[Opening Data supplied section]

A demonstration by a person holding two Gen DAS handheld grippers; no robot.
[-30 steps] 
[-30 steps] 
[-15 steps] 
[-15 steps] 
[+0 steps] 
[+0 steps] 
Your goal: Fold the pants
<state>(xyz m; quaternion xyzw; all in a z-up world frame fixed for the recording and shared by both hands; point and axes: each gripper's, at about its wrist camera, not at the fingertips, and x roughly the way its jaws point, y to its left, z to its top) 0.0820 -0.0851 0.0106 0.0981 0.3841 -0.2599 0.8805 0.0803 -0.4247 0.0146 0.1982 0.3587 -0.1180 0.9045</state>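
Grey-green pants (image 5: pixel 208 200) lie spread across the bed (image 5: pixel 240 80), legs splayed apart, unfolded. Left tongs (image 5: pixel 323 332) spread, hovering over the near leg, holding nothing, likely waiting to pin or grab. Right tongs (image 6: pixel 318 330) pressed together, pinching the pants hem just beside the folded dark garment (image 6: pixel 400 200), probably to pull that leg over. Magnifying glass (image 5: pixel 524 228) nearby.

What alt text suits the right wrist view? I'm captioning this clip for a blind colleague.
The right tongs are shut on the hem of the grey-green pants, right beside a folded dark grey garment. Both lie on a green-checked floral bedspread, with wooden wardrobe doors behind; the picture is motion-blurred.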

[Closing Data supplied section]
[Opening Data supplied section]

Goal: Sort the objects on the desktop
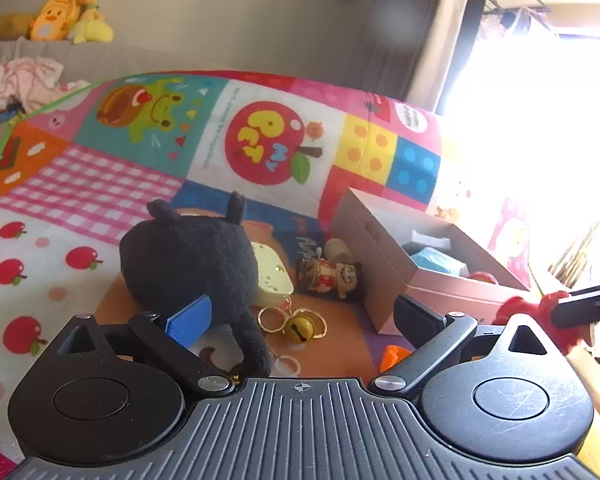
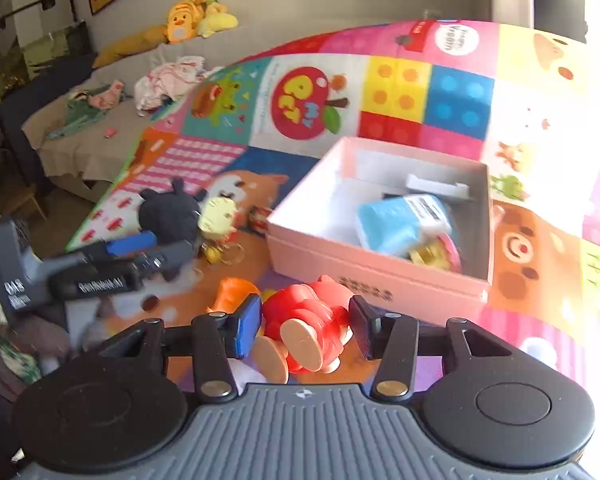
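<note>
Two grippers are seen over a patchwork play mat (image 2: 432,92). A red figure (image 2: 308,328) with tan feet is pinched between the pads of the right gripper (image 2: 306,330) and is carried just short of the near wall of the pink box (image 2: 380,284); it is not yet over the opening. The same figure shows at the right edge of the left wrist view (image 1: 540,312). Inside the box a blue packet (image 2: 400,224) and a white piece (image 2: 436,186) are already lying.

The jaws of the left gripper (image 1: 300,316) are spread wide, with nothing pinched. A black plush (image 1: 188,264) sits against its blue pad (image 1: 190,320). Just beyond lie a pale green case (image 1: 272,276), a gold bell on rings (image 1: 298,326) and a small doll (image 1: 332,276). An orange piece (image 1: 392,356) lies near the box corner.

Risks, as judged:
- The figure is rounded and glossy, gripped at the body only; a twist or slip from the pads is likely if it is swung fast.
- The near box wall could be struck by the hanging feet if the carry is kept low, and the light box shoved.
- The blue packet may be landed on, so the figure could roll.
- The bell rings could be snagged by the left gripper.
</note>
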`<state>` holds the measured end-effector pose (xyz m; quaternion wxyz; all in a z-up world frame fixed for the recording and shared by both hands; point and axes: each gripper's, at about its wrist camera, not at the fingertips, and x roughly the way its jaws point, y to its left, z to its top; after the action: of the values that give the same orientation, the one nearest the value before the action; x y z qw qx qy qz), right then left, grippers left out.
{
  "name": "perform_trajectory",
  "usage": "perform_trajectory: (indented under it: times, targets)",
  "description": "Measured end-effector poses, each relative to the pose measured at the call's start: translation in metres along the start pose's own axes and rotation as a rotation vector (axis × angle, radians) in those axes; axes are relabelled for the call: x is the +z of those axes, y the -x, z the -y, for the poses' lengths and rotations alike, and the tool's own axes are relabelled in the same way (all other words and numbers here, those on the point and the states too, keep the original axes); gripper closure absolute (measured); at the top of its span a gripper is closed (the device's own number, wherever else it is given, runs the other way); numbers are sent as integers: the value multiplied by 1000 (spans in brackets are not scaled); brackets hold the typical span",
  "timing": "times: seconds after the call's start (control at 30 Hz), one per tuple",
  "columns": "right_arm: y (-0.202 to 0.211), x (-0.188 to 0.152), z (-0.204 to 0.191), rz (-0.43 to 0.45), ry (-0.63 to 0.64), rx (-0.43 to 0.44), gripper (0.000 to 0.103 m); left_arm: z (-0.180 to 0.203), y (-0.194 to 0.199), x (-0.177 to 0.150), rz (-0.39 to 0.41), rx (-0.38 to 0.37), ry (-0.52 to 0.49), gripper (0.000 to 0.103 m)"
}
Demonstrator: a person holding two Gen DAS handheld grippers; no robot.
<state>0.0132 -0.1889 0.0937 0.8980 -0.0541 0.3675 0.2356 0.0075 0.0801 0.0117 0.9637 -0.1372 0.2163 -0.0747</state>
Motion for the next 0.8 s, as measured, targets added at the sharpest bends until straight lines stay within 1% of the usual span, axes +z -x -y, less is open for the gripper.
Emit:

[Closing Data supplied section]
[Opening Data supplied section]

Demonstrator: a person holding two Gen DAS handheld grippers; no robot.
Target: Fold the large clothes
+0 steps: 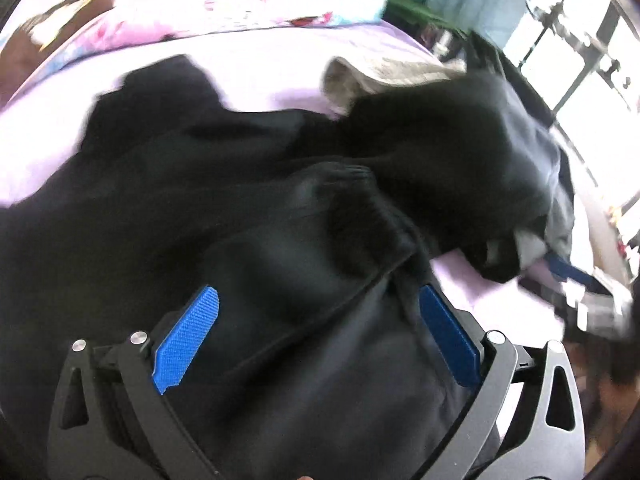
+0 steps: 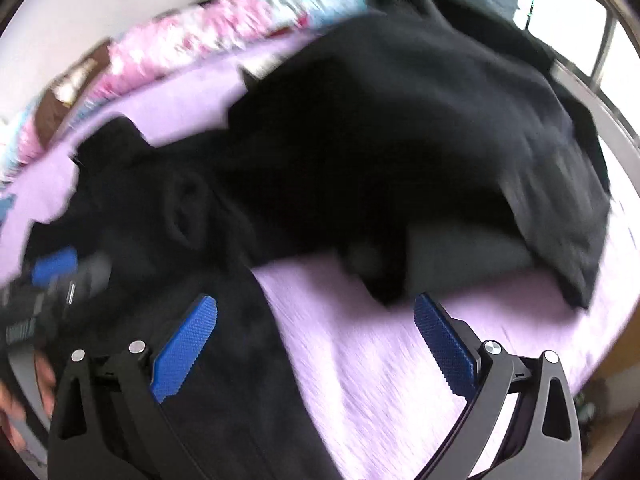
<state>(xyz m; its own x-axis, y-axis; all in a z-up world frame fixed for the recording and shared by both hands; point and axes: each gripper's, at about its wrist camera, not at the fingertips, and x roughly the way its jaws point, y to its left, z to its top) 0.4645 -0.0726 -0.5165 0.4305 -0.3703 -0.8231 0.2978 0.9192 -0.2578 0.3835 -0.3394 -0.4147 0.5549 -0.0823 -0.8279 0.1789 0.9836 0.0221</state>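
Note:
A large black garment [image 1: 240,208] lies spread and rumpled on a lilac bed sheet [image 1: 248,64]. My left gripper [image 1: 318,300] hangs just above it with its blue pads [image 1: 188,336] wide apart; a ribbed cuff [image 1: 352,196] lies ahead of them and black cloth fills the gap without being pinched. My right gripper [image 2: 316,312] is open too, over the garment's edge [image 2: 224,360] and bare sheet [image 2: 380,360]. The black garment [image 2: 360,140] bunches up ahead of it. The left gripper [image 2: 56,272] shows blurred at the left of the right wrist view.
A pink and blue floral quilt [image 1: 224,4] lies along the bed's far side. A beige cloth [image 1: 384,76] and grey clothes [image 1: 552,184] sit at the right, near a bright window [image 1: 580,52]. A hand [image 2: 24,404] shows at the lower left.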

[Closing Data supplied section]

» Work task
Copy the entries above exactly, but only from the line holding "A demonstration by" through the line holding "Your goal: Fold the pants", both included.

» Exercise response
A demonstration by a person holding two Gen DAS handheld grippers; no robot.
[-30 steps] 
[-30 steps] 
[-15 steps] 
[-15 steps] 
[+0 steps] 
[+0 steps] 
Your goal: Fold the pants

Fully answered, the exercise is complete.